What the task requires: Quote the listing in full, exactly as given, minus any pictures.

Collected material:

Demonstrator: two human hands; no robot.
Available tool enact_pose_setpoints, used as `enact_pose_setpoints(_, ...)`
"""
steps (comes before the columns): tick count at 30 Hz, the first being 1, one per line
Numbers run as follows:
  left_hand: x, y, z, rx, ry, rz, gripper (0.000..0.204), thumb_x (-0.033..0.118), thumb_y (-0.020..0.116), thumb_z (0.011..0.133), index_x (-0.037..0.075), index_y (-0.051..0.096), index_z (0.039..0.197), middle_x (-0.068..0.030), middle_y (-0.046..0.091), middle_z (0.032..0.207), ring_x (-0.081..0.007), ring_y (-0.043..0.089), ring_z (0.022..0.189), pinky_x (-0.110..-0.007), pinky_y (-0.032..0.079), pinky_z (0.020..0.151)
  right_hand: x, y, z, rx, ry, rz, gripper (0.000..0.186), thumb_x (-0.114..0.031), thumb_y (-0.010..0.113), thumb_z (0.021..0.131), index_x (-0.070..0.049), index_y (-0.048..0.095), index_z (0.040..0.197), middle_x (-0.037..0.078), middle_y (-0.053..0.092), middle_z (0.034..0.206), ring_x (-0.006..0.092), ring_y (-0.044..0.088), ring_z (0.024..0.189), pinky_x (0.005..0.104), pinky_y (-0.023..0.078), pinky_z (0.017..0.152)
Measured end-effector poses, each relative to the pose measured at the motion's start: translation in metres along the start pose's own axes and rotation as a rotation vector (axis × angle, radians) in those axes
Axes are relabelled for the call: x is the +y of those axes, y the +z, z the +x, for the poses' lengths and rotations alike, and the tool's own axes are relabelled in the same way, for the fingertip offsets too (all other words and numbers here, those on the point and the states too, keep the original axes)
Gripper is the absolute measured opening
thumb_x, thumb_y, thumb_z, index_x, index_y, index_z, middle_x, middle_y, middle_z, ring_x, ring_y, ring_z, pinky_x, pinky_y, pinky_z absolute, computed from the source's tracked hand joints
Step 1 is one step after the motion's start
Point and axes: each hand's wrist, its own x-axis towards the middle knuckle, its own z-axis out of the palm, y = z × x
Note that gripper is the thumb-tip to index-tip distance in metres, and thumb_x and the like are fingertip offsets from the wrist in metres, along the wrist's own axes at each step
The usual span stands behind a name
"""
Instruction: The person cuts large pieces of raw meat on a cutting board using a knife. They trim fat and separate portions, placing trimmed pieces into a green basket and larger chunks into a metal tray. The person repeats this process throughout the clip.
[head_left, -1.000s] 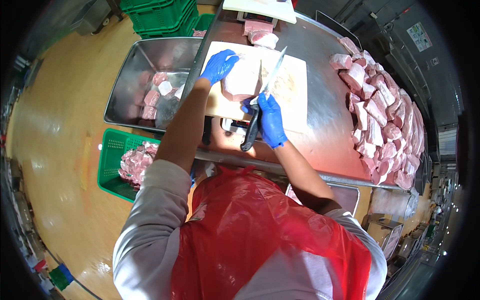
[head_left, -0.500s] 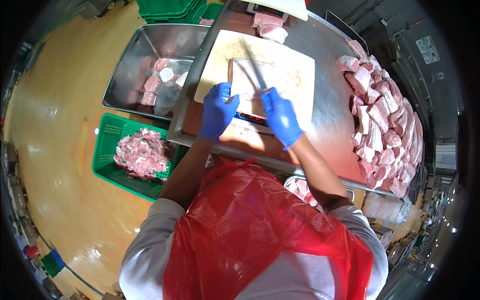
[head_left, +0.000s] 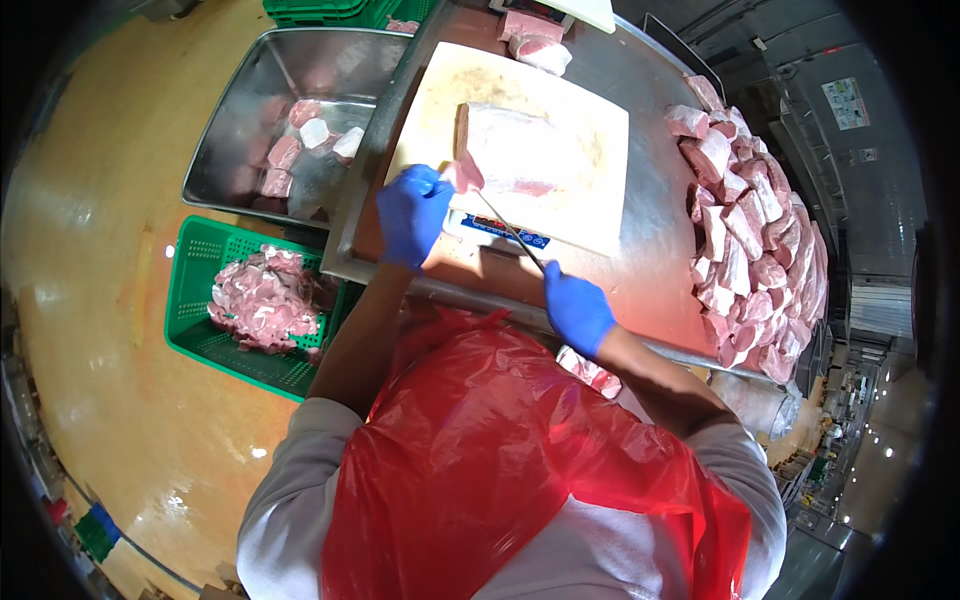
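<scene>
A pale pork loin (head_left: 510, 145) lies on a cream cutting board (head_left: 590, 210), over a scale with a blue panel (head_left: 505, 232). My left hand (head_left: 412, 215), in a blue glove, is closed on a pink flap of meat (head_left: 465, 172) at the loin's near left corner. My right hand (head_left: 577, 312), gloved likewise, grips a knife (head_left: 515, 235) below the board; its narrow blade runs up-left to that flap.
Steel table (head_left: 660, 270), with a large pork pile (head_left: 745, 210) at right and two pieces (head_left: 540, 52) beyond the board. Left are a steel tub (head_left: 225, 120) with several chunks, a green crate (head_left: 190, 300) of trimmings and stacked green crates (head_left: 315, 12).
My left hand left the loin's top, moving down-left to its corner. My right hand dropped toward me with the knife, now edge-on and lower. The loin turned sideways; a pink flap appeared.
</scene>
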Motion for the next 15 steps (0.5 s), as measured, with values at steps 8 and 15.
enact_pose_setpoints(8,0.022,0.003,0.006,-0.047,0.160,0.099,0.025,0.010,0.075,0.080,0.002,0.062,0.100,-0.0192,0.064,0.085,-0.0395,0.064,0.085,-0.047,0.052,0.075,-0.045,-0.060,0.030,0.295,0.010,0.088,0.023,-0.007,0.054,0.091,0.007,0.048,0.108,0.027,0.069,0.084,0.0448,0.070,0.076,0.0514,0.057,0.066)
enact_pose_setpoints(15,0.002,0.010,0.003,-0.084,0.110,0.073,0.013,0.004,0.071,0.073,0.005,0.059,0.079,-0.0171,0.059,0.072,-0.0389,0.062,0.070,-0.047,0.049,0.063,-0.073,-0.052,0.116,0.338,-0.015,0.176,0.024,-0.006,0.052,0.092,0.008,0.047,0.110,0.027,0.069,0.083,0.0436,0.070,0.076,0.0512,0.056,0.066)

Solution for this task:
Demonstrator: two human hands; no robot.
Available tool enact_pose_setpoints, used as `enact_pose_setpoints(_, ...)`
"""
steps (comes before the columns): tick count at 30 Hz, the first being 1, one per line
Numbers run as follows:
  left_hand: x, y, z, rx, ry, rz, gripper (0.000..0.204), thumb_x (-0.033..0.118), thumb_y (-0.020..0.116), thumb_z (0.011..0.133), index_x (-0.037..0.075), index_y (-0.051..0.096), index_z (0.039..0.197), middle_x (-0.068..0.030), middle_y (-0.046..0.091), middle_z (0.032..0.207), ring_x (-0.081..0.007), ring_y (-0.043..0.089), ring_z (0.022..0.189), pinky_x (-0.110..-0.007), pinky_y (-0.032..0.079), pinky_z (0.020..0.151)
  right_hand: x, y, z, rx, ry, rz, gripper (0.000..0.186), thumb_x (-0.114..0.031), thumb_y (-0.010..0.113), thumb_z (0.021..0.131), index_x (-0.070..0.049), index_y (-0.048..0.095), index_z (0.040..0.197), middle_x (-0.037..0.078), middle_y (-0.053..0.092), middle_z (0.034..0.206), ring_x (-0.006..0.092), ring_y (-0.044..0.088), ring_z (0.024..0.189), pinky_x (0.005..0.104), pinky_y (-0.023..0.078), pinky_z (0.017..0.152)
Measured end-effector poses, each relative to the pose measured at the motion's start: translation in metres along the start pose's own axes and rotation as a rotation vector (axis × angle, radians) in those axes
Axes are relabelled for the call: x is the +y of those axes, y the +z, z the +x, for the poses' lengths and rotations alike, and the tool's own axes are relabelled in the same way, for the fingertip offsets too (all other words and numbers here, those on the point and the states too, keep the original axes)
Gripper is the absolute measured opening
thumb_x, thumb_y, thumb_z, index_x, index_y, index_z, middle_x, middle_y, middle_z, ring_x, ring_y, ring_z, pinky_x, pinky_y, pinky_z absolute, computed from the source's tracked hand joints
Step 1 is one step after the motion's start
Point and axes: each hand's wrist, its own x-axis towards the middle knuckle, its own z-axis out of the palm, y = z × x
Note that gripper is the thumb-tip to index-tip distance in metres, and thumb_x and the like are fingertip offsets from the wrist in metres, along the wrist's own axes at each step
The usual span stands behind a name
"""
Instruction: The person cuts large pieces of raw meat on a cutting board using a knife. They trim fat and separate portions, placing trimmed pieces into a green basket and larger chunks into a metal tray. The person repeats this process throughout the clip.
[head_left, -1.000s] 
[head_left, -0.500s] 
[head_left, +0.000s] 
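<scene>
A pale pork loin (head_left: 510, 145) lies on a cream cutting board (head_left: 590, 210), over a scale with a blue panel (head_left: 505, 232). My left hand (head_left: 412, 215), in a blue glove, is closed on a pink flap of meat (head_left: 465, 172) at the loin's near left corner. My right hand (head_left: 577, 312), gloved likewise, grips a knife (head_left: 515, 235) below the board; its narrow blade runs up-left to that flap.
Steel table (head_left: 660, 270), with a large pork pile (head_left: 745, 210) at right and two pieces (head_left: 540, 52) beyond the board. Left are a steel tub (head_left: 225, 120) with several chunks, a green crate (head_left: 190, 300) of trimmings and stacked green crates (head_left: 315, 12).
My left hand left the loin's top, moving down-left to its corner. My right hand dropped toward me with the knife, now edge-on and lower. The loin turned sideways; a pink flap appeared.
</scene>
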Motion for the next 15 steps (0.5 s), as measured, with values at steps 8 and 15.
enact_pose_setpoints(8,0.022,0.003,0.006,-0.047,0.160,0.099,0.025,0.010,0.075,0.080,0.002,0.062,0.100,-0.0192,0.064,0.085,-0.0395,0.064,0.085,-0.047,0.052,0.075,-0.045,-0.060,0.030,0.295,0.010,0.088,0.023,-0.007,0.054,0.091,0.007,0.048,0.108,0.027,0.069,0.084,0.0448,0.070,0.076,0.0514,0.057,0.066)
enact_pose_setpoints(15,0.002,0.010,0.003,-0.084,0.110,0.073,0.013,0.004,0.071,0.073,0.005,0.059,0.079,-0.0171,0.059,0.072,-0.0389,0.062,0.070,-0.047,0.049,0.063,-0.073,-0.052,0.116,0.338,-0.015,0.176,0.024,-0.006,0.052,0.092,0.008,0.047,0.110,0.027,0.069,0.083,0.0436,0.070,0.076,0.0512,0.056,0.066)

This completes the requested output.